Eine kontrollierte Einführung

Nach einigen Monaten Abwesenheit wieder im offiziellen Wettkampf, Lucile Pothier machte keinen Hehl aus seiner Freude, wieder an der Seite seines Partners auf dem Spielfeld zu stehen.

Wir haben ein sehr gutes Spiel gemacht. Für mich war es ein Comeback, deshalb haben wir uns gesagt, dass wir von Anfang an ernsthaft spielen und unser Spiel optimieren müssen. Es war eine große Freude, mit Louise zurückzukommen.“

De son côté, Luise Bahurel zeichnete sich durch seine Kraft aus, insbesondere bei Schmetterbällen.

„Anfangs war ich etwas angespannt, aber nach drei Spielen lief es gut.
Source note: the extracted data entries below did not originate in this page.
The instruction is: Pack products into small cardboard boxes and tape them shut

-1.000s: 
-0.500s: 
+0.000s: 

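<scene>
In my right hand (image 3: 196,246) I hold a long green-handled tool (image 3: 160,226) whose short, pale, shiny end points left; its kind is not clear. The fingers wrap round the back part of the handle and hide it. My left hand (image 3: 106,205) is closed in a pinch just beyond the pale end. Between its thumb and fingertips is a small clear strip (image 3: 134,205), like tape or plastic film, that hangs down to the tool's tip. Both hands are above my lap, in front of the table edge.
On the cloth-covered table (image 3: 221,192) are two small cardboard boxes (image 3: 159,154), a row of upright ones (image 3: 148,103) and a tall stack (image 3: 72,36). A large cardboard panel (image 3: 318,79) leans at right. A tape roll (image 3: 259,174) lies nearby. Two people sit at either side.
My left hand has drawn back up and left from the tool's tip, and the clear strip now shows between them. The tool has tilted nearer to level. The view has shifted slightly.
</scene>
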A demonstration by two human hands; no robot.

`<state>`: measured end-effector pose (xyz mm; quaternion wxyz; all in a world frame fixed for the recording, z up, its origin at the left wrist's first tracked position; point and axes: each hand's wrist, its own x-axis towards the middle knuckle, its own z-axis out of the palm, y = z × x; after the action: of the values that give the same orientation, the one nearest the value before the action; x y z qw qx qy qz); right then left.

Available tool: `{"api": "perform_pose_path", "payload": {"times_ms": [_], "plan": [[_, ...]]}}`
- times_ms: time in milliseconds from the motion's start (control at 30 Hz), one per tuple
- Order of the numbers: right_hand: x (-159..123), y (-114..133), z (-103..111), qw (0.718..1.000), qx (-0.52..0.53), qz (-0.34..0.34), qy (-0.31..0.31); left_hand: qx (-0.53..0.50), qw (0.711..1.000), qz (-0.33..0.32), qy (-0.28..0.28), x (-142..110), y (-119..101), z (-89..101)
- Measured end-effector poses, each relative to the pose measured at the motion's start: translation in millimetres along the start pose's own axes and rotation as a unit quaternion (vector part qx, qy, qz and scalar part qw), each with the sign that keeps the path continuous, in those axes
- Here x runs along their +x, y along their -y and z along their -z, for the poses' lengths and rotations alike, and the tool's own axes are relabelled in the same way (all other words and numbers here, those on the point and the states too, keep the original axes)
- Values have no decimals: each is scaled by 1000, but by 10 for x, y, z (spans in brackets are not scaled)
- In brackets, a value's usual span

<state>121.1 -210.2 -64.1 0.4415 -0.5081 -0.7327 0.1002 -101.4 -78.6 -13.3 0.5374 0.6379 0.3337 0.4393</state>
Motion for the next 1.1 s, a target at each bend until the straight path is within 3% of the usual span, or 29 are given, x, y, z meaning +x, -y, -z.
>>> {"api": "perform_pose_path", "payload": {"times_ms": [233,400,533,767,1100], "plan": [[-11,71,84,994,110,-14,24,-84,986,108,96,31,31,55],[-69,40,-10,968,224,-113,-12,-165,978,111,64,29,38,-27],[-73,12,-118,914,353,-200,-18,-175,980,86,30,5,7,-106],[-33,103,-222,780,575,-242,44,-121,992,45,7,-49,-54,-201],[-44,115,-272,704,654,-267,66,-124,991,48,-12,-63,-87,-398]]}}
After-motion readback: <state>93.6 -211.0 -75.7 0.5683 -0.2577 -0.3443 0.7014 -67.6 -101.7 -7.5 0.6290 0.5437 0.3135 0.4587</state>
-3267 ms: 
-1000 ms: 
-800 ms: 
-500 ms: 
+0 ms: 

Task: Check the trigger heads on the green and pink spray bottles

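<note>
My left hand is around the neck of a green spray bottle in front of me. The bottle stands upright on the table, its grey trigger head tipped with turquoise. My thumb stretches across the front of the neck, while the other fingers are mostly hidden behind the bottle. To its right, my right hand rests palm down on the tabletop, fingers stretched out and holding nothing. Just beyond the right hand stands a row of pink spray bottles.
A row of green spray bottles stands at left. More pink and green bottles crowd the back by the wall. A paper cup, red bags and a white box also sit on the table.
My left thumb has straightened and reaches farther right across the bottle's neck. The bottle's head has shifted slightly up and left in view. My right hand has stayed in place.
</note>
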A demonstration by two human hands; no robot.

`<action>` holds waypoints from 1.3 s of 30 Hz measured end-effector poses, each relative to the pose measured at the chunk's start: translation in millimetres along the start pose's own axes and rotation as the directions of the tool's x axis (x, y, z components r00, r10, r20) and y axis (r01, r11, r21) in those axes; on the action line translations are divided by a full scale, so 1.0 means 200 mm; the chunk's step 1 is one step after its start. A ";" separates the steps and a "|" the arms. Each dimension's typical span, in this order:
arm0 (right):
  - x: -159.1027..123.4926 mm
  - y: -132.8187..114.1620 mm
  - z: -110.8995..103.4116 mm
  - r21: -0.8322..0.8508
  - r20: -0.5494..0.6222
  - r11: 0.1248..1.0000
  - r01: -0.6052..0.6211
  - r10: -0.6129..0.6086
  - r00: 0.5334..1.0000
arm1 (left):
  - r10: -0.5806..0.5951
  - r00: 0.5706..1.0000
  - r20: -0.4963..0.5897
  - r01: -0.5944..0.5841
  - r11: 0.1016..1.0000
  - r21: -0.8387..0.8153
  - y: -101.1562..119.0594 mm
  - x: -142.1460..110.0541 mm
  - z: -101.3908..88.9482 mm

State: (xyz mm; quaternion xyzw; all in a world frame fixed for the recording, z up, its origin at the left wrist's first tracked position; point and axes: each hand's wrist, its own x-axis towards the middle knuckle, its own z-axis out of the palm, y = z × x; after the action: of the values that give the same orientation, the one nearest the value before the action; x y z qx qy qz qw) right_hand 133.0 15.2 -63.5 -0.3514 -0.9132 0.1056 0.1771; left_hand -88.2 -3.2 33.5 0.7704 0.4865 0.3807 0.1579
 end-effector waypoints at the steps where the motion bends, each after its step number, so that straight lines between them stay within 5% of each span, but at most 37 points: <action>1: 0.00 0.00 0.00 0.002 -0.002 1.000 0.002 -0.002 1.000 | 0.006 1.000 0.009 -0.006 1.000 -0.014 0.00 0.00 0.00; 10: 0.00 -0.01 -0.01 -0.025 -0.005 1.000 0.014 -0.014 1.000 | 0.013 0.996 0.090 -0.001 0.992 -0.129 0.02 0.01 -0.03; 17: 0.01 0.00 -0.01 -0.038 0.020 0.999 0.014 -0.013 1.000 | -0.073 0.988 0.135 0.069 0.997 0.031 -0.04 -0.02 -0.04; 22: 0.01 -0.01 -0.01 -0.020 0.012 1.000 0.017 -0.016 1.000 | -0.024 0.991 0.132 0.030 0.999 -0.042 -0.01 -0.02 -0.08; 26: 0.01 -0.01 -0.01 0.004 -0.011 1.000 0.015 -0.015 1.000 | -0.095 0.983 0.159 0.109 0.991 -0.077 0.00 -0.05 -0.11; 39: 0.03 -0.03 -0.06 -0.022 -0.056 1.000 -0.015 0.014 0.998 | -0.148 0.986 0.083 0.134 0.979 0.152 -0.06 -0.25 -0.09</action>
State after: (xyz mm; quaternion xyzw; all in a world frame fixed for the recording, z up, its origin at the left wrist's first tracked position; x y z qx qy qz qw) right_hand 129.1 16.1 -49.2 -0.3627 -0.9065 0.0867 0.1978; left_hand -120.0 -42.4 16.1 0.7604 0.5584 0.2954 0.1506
Die Bedingungen sind perfekt für mich: Er kommt gut raus, ist aber immer noch langsam genug, um verteidigen zu können.“

Eine offensichtliche Komplizenschaft

Das Duo scheint trotz ihrer unterschiedlichen persönlichen Hintergründe gut zu funktionieren. Lucile, der weniger regelmäßig auf der internationalen Tour spielt, genießt diese Dynamik.
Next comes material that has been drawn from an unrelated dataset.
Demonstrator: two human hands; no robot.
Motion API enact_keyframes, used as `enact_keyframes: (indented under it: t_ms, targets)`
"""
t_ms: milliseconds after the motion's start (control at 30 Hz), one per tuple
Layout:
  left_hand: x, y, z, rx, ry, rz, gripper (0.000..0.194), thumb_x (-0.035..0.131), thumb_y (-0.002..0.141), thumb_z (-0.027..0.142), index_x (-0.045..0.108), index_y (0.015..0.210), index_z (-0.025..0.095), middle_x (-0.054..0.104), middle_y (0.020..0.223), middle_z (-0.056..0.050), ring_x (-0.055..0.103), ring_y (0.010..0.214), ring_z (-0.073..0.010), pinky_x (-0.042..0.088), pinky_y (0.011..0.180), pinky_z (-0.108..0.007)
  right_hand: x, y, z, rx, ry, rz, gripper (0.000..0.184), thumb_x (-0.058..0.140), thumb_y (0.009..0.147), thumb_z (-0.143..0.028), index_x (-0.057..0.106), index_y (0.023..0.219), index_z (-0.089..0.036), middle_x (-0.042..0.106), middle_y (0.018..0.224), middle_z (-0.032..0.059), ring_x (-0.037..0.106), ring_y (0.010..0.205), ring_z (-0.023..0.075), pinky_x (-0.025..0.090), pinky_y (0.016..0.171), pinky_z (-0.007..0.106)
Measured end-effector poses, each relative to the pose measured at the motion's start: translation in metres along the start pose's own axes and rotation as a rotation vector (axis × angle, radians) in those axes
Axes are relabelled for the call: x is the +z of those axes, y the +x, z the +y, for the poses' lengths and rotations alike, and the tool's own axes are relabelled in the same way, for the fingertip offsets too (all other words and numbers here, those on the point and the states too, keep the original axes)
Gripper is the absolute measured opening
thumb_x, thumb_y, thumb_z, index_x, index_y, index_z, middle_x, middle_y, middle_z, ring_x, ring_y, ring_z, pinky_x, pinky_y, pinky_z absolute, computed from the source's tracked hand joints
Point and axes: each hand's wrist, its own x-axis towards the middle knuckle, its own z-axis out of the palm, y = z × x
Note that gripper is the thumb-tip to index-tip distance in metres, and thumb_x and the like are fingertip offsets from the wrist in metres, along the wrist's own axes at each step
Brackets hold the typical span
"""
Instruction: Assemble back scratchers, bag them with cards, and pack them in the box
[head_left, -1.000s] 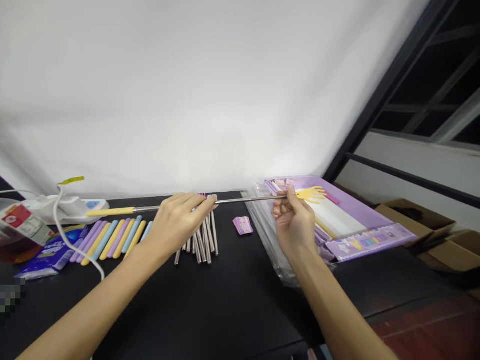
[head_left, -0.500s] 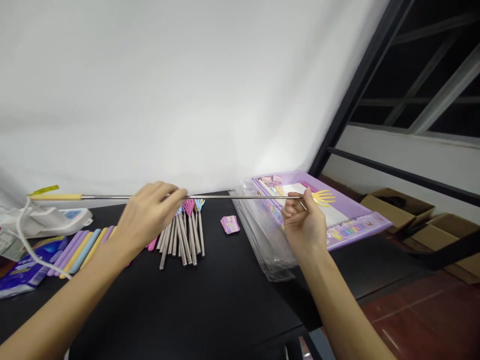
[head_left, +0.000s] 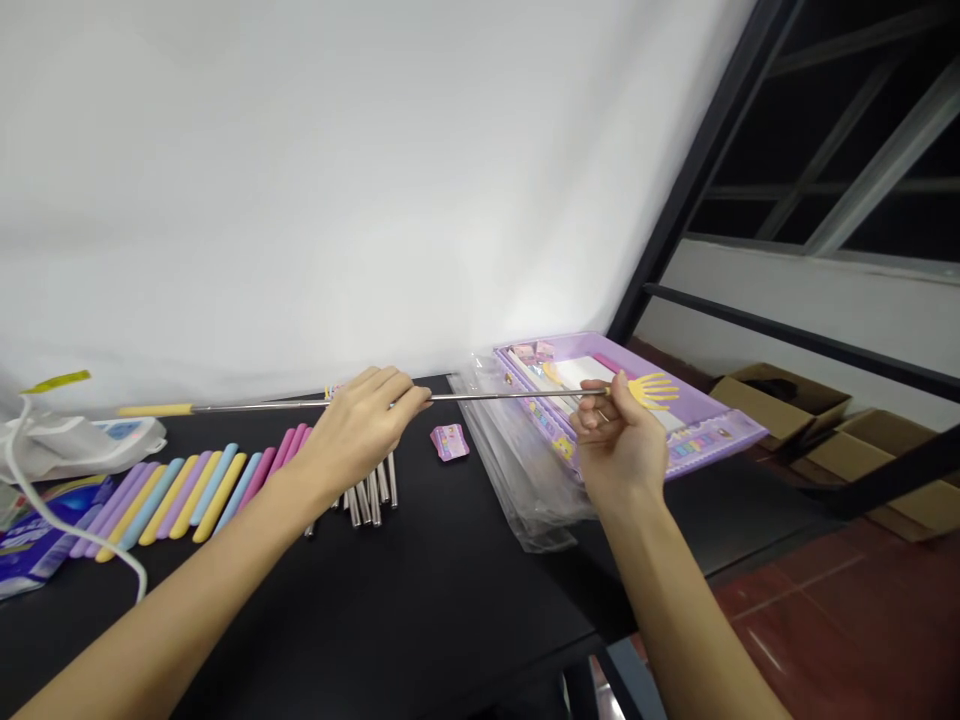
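Note:
A telescopic back scratcher (head_left: 495, 397) is stretched out level above the table, with a yellow handle at the left and a yellow hand-shaped head at the right. My left hand (head_left: 367, 425) is closed round the middle of its metal rod. Just behind the yellow head, my right hand (head_left: 622, 430) pinches the rod's thin end. Metal rods (head_left: 371, 498) of other back scratchers lie under my left hand, their heads hidden by it. To the left lies a row of purple, yellow, blue and pink handles (head_left: 180, 500), partly behind my left forearm.
Small printed cards (head_left: 450, 441) lie mid-table beside clear plastic bags (head_left: 510, 470). A purple display box (head_left: 720, 430) stands at the right. A white power strip (head_left: 105, 445), a cable and a blue packet (head_left: 45, 535) are at the left. Cardboard boxes (head_left: 787, 400) sit beyond the table.
My left hand has slid right along the rod, closer to my right hand. The yellow handle has also shifted right. My right hand keeps its pinch near the head.

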Motion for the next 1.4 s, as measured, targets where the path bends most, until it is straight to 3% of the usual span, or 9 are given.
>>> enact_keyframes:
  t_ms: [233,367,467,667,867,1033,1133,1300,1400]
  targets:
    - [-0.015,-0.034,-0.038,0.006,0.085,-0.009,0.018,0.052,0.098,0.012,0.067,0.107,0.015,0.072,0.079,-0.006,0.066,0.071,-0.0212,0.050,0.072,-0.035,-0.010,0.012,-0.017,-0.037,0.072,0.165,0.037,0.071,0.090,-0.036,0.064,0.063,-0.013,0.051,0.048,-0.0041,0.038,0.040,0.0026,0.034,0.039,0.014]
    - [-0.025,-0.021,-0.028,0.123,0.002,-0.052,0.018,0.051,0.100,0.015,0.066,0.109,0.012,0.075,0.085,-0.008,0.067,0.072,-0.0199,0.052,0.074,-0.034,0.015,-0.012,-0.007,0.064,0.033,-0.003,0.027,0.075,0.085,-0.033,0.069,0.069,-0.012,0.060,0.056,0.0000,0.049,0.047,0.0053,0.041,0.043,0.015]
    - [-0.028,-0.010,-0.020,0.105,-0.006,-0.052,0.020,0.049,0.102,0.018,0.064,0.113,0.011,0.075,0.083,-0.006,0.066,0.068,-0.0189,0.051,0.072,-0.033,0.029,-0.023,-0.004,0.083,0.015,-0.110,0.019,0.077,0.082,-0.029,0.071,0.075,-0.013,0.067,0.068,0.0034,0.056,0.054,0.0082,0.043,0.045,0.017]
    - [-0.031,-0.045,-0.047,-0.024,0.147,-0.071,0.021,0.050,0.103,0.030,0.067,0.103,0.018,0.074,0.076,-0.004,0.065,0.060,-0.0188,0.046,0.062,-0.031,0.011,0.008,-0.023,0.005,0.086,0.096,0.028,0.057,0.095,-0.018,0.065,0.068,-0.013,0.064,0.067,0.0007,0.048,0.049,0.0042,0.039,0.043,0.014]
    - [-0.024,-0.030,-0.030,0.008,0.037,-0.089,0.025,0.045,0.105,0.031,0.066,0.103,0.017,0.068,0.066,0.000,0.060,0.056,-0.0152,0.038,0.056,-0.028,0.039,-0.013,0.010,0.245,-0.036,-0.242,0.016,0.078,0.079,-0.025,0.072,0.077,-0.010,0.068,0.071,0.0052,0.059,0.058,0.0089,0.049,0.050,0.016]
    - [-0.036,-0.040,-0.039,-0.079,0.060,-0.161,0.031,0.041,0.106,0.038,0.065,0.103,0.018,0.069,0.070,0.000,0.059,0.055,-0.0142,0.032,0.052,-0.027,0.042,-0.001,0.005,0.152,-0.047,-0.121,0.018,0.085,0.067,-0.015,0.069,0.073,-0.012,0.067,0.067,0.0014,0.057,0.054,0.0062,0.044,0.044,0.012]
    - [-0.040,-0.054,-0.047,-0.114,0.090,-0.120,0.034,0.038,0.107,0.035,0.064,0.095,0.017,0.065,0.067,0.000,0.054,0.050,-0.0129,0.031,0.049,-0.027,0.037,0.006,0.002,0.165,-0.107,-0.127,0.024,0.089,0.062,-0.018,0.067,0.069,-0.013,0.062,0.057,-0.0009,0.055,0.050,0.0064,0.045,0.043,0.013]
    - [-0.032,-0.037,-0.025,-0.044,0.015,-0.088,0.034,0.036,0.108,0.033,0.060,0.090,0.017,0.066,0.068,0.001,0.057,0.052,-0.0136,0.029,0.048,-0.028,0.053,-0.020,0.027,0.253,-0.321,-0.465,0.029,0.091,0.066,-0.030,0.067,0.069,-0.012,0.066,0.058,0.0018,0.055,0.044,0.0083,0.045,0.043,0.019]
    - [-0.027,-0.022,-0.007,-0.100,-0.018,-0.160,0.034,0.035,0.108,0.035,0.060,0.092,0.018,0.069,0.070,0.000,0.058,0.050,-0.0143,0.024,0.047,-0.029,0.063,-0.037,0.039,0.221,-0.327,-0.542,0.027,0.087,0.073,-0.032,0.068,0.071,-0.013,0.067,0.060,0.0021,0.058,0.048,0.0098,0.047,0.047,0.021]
„Ich glaube, ich muss gleich weinen, aber das tue ich nicht! Im Ernst: Wenn man so spielt, mit perfekter Harmonie auf dem Platz, will man einfach mehr. Mal sehen, was als Nächstes passiert, vielleicht im Jahr 2026 …“

Louise, sehr enthusiastisch, verbirgt ihre Freude über die gemeinsame Entwicklung mit ihrer Älteren nicht:
„Lulus Rückkehr ist für mich eine Ehre, die Auserwählte zu sein. Wir hatten eine tolle Zeit.“

Ziel: Den an Nummer 2 gesetzten Spieler zu Fall bringen

Im Achtelfinale werden die beiden Französinnen gegen das starke Duo eine schwere Aufgabe haben. Sharifova / Rodriguez, klassifiziert in der Welt Top 50Eine große Herausforderung, der sich das Duo ohne zu zögern stellt.

„Wir werden versuchen zu gewinnen, wir sind nicht hier, um Perlen aufzufädeln“, lächelt Louise.
„Wir sind hier, um zu spielen, um unser Spiel durchzuziehen, um aggressiv zu sein und warum nicht für eine Überraschung sorgen? Wenn wir verlieren, verlieren wir, aber wir wollen ihnen Angst einjagen.“

Lucile stimmt zu:
„Wir müssen solide spielen und Louises Stärken ausspielen, insbesondere ihre Par 3. Wir werden hart schlagen und aggressiv spielen. Das Ziel ist klar: gewinnen.“

Franck Binisti

Franck Binisti entdeckte Padel im Club des Pyramides im Jahr 2009 in der Region Paris. Seitdem ist Padel Teil seines Lebens. Man sieht ihn oft auf Tour durch Frankreich, um über große französische Padel-Events zu berichten.